### PROBLEM DETAILS
Within the data that follows, tally every line containing "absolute". Provide only the tally.

Recorded data:
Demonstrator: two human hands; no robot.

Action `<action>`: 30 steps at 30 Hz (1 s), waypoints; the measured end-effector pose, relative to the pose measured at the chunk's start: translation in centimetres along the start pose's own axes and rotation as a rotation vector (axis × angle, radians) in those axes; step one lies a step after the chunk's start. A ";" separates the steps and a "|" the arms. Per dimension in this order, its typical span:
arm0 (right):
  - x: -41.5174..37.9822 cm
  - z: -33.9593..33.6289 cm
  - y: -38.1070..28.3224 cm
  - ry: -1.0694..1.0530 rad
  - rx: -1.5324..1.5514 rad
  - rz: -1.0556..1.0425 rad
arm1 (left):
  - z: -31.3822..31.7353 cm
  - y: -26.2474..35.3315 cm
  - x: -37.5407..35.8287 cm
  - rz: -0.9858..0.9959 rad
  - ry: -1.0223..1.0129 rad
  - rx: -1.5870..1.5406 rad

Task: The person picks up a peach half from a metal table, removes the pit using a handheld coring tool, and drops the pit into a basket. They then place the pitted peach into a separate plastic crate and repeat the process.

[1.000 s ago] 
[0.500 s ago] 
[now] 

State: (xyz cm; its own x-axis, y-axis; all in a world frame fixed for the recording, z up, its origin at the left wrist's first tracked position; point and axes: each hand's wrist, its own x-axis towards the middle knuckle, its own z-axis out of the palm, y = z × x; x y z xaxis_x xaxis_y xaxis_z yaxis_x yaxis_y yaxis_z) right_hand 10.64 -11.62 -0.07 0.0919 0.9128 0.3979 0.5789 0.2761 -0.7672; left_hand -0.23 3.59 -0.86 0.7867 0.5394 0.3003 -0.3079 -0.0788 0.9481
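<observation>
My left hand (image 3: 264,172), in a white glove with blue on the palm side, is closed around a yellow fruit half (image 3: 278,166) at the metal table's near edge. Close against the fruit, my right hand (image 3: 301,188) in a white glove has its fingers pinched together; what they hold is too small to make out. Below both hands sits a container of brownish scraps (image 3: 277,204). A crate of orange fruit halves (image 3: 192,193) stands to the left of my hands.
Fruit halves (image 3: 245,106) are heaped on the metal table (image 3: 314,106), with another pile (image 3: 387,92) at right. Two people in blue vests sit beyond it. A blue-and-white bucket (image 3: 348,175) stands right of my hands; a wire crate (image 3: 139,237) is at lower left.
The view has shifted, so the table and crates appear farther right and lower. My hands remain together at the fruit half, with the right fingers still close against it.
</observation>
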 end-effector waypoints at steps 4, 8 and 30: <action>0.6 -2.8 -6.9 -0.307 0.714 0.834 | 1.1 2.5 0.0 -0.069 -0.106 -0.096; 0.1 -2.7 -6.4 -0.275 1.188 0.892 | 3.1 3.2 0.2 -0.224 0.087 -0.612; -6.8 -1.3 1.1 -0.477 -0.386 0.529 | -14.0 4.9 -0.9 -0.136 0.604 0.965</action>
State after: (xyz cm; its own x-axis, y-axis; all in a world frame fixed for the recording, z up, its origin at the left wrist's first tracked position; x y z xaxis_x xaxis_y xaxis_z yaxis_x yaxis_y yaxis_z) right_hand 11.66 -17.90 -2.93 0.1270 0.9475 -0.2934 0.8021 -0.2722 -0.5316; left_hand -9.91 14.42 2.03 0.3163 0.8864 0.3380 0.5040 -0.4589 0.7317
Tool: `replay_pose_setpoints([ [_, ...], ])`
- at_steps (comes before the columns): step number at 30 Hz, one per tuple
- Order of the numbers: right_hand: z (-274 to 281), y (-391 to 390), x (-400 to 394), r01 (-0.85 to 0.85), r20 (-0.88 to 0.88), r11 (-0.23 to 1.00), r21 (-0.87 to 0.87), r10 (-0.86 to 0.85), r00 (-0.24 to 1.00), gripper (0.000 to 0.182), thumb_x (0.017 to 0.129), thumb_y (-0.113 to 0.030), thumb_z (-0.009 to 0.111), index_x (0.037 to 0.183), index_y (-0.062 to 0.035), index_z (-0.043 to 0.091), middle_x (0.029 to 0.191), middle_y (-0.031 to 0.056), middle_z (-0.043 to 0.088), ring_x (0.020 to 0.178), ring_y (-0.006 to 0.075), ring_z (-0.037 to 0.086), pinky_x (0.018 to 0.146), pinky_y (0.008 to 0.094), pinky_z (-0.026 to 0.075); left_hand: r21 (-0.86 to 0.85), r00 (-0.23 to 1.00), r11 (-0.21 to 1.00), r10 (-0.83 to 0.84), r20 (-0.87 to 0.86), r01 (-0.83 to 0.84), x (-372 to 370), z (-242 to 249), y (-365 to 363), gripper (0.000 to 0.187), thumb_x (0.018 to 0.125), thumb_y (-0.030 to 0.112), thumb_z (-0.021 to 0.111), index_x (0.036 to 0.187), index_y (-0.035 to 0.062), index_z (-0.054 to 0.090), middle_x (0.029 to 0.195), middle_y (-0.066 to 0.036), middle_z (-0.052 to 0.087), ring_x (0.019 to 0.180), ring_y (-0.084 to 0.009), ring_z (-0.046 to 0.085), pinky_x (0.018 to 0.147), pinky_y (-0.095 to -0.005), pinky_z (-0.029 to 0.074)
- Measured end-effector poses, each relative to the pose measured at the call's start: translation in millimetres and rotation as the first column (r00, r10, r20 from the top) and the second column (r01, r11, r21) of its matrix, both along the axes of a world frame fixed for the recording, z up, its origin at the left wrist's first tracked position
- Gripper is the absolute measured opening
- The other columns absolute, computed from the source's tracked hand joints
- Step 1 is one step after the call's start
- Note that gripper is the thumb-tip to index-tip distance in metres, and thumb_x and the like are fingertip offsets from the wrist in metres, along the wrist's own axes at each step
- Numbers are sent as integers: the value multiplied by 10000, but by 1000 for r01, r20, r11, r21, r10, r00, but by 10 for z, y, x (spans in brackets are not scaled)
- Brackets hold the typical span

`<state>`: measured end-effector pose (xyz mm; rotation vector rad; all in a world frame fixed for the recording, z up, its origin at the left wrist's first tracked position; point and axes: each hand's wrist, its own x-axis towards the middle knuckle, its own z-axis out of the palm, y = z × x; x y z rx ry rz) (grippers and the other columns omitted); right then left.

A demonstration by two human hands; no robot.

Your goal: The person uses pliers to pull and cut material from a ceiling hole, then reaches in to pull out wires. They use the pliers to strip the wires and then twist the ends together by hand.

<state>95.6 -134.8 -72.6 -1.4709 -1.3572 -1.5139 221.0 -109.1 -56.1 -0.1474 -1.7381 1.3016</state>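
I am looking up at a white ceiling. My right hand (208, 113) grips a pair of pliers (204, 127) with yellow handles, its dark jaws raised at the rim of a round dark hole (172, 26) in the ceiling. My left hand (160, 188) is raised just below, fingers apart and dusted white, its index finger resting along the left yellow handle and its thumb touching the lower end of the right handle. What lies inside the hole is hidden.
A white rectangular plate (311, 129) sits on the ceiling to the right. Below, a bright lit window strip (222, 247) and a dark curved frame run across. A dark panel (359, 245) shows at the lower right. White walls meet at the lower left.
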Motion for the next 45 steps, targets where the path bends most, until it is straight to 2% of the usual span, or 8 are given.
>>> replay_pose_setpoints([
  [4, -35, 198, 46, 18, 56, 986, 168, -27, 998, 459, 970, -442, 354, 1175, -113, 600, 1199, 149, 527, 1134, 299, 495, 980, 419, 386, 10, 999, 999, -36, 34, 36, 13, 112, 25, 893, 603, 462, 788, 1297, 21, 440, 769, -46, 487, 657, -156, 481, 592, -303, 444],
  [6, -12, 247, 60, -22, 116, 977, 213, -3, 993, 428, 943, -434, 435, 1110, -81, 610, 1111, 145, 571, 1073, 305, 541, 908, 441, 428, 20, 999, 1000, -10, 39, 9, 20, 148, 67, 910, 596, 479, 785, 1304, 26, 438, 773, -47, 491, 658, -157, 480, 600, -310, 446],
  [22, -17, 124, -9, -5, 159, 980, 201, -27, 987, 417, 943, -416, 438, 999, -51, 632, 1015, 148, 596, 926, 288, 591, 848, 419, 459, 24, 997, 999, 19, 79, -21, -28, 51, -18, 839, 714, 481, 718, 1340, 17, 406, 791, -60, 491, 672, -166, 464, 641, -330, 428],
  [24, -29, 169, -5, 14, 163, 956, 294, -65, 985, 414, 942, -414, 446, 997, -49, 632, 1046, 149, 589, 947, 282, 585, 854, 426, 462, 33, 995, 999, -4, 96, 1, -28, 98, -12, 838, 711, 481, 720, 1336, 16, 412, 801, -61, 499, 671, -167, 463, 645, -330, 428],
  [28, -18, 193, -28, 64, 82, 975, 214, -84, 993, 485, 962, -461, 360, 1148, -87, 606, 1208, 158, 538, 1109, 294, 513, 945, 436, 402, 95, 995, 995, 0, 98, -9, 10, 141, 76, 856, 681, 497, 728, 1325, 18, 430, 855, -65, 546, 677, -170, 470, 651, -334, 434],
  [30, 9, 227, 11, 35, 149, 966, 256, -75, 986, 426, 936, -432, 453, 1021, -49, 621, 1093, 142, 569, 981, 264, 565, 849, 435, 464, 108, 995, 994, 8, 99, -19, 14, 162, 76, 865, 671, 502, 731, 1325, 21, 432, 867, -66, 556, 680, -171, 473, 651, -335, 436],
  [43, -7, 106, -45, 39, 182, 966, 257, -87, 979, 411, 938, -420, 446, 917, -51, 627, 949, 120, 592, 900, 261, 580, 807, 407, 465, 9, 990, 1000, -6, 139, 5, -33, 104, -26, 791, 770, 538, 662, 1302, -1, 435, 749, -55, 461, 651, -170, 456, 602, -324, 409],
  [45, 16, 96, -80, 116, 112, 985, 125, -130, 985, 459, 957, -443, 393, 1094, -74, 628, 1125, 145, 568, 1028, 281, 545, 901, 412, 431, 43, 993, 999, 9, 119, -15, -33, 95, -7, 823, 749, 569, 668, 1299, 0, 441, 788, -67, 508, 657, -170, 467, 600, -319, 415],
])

### TASK RESPONSE
2